* WHAT IS EXPECTED:
Images don't belong in the copy. Output the rest of the data exactly.

* DATA SEGMENT:
※
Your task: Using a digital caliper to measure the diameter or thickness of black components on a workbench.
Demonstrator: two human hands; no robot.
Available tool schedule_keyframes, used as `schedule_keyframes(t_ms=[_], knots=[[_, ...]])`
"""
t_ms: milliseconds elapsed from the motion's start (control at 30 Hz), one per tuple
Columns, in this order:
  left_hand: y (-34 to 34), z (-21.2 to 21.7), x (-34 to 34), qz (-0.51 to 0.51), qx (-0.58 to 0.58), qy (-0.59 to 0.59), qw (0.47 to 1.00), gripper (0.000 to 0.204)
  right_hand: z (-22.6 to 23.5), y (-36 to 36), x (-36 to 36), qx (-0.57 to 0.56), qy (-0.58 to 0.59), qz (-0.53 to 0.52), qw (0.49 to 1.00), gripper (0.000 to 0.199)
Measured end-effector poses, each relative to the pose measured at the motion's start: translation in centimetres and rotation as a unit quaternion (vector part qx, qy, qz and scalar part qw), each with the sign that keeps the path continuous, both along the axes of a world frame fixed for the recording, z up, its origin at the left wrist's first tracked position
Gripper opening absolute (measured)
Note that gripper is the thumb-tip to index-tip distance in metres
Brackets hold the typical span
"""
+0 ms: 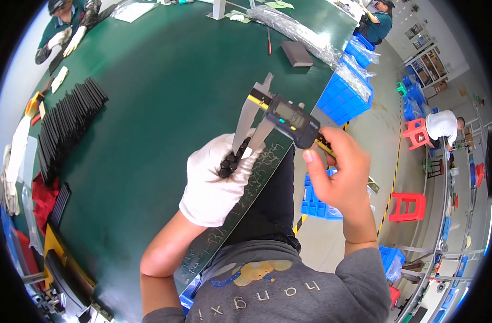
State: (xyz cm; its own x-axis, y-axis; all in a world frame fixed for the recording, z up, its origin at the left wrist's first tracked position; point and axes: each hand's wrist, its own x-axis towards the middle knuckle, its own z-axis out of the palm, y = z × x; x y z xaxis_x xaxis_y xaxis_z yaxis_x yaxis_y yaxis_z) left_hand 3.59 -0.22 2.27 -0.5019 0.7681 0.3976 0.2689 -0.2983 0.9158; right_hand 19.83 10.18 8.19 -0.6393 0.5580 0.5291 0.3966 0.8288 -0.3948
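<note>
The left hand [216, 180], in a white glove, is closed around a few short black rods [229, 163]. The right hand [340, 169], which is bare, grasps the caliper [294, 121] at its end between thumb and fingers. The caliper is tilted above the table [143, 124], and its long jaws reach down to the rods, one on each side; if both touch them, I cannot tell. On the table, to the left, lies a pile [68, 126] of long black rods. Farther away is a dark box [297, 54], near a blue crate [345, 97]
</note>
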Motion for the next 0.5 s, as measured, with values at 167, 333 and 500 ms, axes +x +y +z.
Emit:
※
* EXERCISE RESULT:
Your task: Using a digital caliper to measure the diameter or thickness of black components on a workbench.
Demonstrator: two human hands; no robot.
Available tool schedule_keyframes, used as `schedule_keyframes(t_ms=[_], knots=[[_, ...]])`
"""
t_ms: milliseconds elapsed from the motion's start (control at 30 Hz), one per tuple
Columns, in this order:
  left_hand: y (-34 to 34), z (-21.2 to 21.7), x (-34 to 34), qz (-0.51 to 0.51), qx (-0.58 to 0.58), qy (-0.59 to 0.59), qw (0.47 to 1.00), gripper (0.000 to 0.204)
  right_hand: z (-22.6 to 23.5), y (-36 to 36), x (-36 to 36), qx (-0.57 to 0.56), qy (-0.58 to 0.59), qz (-0.53 to 0.52), qw (0.49 to 1.00), gripper (0.000 to 0.199)
Measured end-effector poses, each relative to the pose measured at the motion's start: translation in centimetres and rotation as a unit quaternion (vector part qx, qy, qz and scalar part qw), each with the sign that keeps the path continuous, both along the axes of a world frame fixed for the recording, z up, its origin at the left wrist's first tracked position
Gripper opening absolute (measured)
Note that gripper is the thumb-tip to index-tip distance in metres
Brackets hold the typical span
"""
+0 ms: 
State: (xyz cm; its own x-axis, y-axis; all in a world frame fixed for the recording, z up, its origin at the left wrist's first tracked position; point and axes: each hand's wrist, its own x-axis towards the middle knuckle, its own z-axis out of the palm, y = z × x; x y z xaxis_x xaxis_y xaxis_z yaxis_x yaxis_y yaxis_z) left_hand 3.59 -0.22 2.27 -0.5019 0.7681 0.3976 0.2689 -0.2983 0.9158; right_hand 19.83 10.18 8.19 -0.6393 0.5580 0.5291 0.3966 0.8288 -0.3948
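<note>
The left hand [216, 180], in a white glove, is closed around a few short black rods [229, 163]. The right hand [340, 169], which is bare, grasps the caliper [294, 121] at its end between thumb and fingers. The caliper is tilted above the table [143, 124], and its long jaws reach down to the rods, one on each side; if both touch them, I cannot tell. On the table, to the left, lies a pile [68, 126] of long black rods. Farther away is a dark box [297, 54], near a blue crate [345, 97]
</note>
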Motion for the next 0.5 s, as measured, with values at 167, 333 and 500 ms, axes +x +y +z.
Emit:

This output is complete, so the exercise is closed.